After several unsuccessful attacks, the Sioux opened negotiations under a flag of truce via notes written by Fanny Kelly, a woman they had taken captive in July. They offered her and safe passage in exchange for supplies. Fisk bid "three horses, flour, sugar, and coffee for her, but the Lakotas wanted forty head of cattle and four wagons", and the trade was off. (A few months later, Fanny Kelly was either released by Sitting Bull or, by her account, escaped; she later wrote a popular book of her experiences, Narrative of My Captivity Among the Sioux Indians, in 1871.)

On the night of September 5, Lieutenant Smith and 13 men rode to Fort Rice for reinforcements. An annoyed Brigadier General Alfred Sully dispatched 900 men on September 18. On September 20, the Fisk party was escorted back to the safety of Fort Rice, whereupon the expedition disbanded.

While Fisk was viewed favorably by civilians, to the military authorities, he had committed "gross military offenses" and was "too reckless and too ignorant to be trusted." Fisk submitted his report to the Adjutant General on January 13, 1865, and returned to Washington in February with his wife and their child.

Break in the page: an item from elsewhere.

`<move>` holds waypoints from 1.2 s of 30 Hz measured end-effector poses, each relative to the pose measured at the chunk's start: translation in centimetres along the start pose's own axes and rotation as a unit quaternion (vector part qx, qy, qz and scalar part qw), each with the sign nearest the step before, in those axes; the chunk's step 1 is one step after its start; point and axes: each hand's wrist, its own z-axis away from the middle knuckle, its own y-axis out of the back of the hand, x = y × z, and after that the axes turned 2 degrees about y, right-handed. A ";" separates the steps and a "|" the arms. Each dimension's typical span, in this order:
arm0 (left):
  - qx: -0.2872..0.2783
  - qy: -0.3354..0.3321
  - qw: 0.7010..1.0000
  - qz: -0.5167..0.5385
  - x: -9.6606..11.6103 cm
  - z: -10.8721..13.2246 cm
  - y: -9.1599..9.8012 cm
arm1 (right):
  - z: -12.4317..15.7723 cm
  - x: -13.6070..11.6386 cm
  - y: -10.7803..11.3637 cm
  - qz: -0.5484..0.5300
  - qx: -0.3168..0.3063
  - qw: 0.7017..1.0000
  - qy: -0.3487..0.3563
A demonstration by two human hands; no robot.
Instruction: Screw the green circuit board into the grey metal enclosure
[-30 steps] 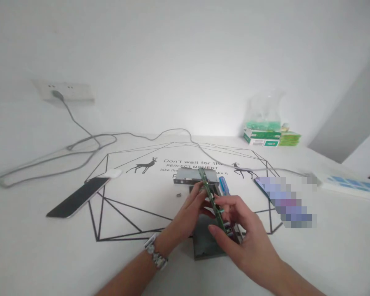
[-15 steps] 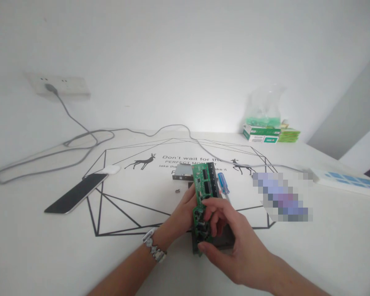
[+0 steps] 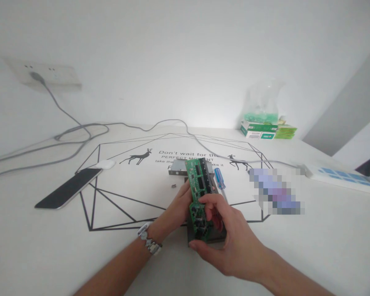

On May 22, with the war coming to an end and a new administration in office following the assassination of Abraham Lincoln, Fisk tendered his resignation from the army. He was discharged on June 12. When the Fisk family departed the city, they left behind an unpaid $850 hotel bill.

==1866 expedition==
Fisk was unable to organize a party in 1865, but the following year, he set out for Helena, Montana, with his last and largest expedition. His brothers, Robert Emmett (1837–1908), Van Hayden (1840–1890), and Andrew Jackson Fisk (January 8, 1849 – 1910), accompanied him, with Robert serving as his second in command and Van as wagon master. Also in the party was photographer William H. Illingworth, who shot 30 stereographs along the way, at least some of which still survive. According to an advertising pamphlet, Fisk wanted to depart on or about May 22 and hopefully no later than May 29 from St. Cloud, Minnesota, to the "Great Gold Fields of Montana", with "Military Protection Guaranteed by the Government". Passage for one man with 50 lb of baggage, and subsistence was set at $100. The expedition consisted of 500 people and 160 wagons. It left Fort Abercrombie on the morning of June 16, reached Fort Berthold on July 19, and made its way to Fort Union on August 2. It arrived in Helena in September.

==Later life==
The Fisk brothers and their families settled in the Montana region and played a part in its development. Andrew and Robert published the Helena Herald newspaper, starting in 1866, with James as a co-editor from January to July 1867, and Van also employed by the paper. James was also involved with the Montana militia and various other ventures. Andrew served as Adjutant General of the Montana Territory under Governor B. Platt Carpenter; Robert edited the Herald for 36 years and was an active Republican supporter; and Van owned and published the Townsend Tranchant newspaper, and engaged in mining and farming.

In 1902, James Liberty Fisk died in the Minnesota Soldiers Home in Minneapolis.